Cooke Aquaculture is planning to spend $150 million (€107.4 million) over five years to expand its Nova Scotia operations.

Canada-based Cooke currently has six fish farms in Nova Scotia, primarily producing salmon. But all of the fish grown in the Bluenose province are shipped to New Brunswick for processing in Charlotte County.

Nell Halse, company vice-president of communications, said the plan is to build a processing plant in Nova Scotia to handle the fish harvested in the province.

But that cannot happen, she said, until the company boosts its production in Nova Scotia.

The company is now awaiting approval of two new Nova Scotia fish farms, slated for the Brier Island area. (Cooke currently has farms in Nova Scotia in Digby, Shelburne, Brier Island and St Margaret's Bay outside of Halifax.)

If the new farms are approved, the company will push forward with plans for both the processing plant and a fish hatchery to supply the Nova Scotia farms, Halse said.

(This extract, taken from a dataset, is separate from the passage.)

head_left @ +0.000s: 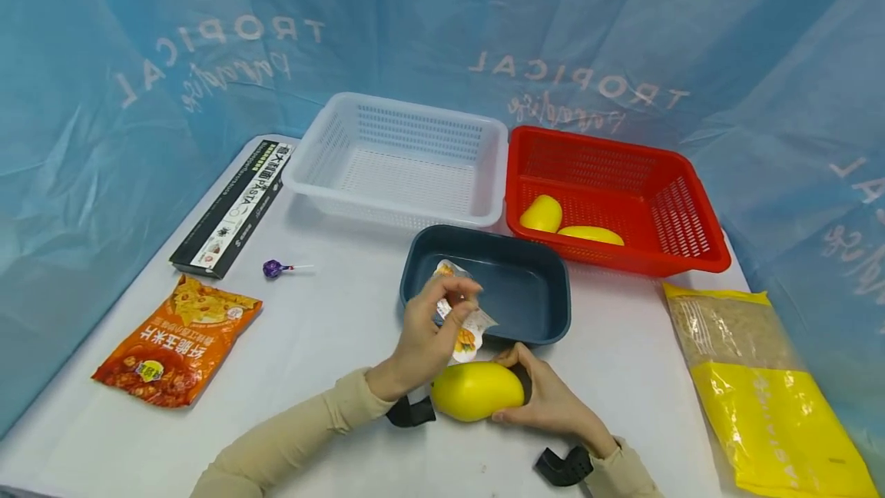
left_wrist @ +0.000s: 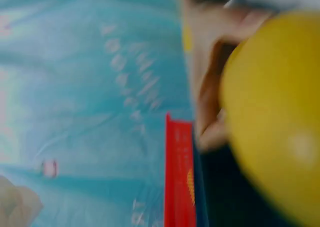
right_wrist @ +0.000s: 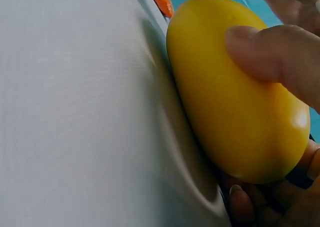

"If we get a positive decision on the two farms before the New Year, we will move full speed ahead in searching out a site for a hatchery and begin some of this investment," she said.

"We have been very clear for a long time that we would need to have enough production at Nova Scotia farms to justify opening a processing plant."

Halse said the facility would be built somewhere in southwest Nova Scotia but that a site had not been identified yet.

Cooke started in 1985 as Kelly Cove Salmon with a single cage of 5,000 salmon. Today, the company has operations in New Brunswick, Prince Edward Island, Nova Scotia, Newfoundland, Maine and Chile.

Cooke processes and sells more than 115 million pounds of Atlantic salmon and 35 million pounds of trout each year.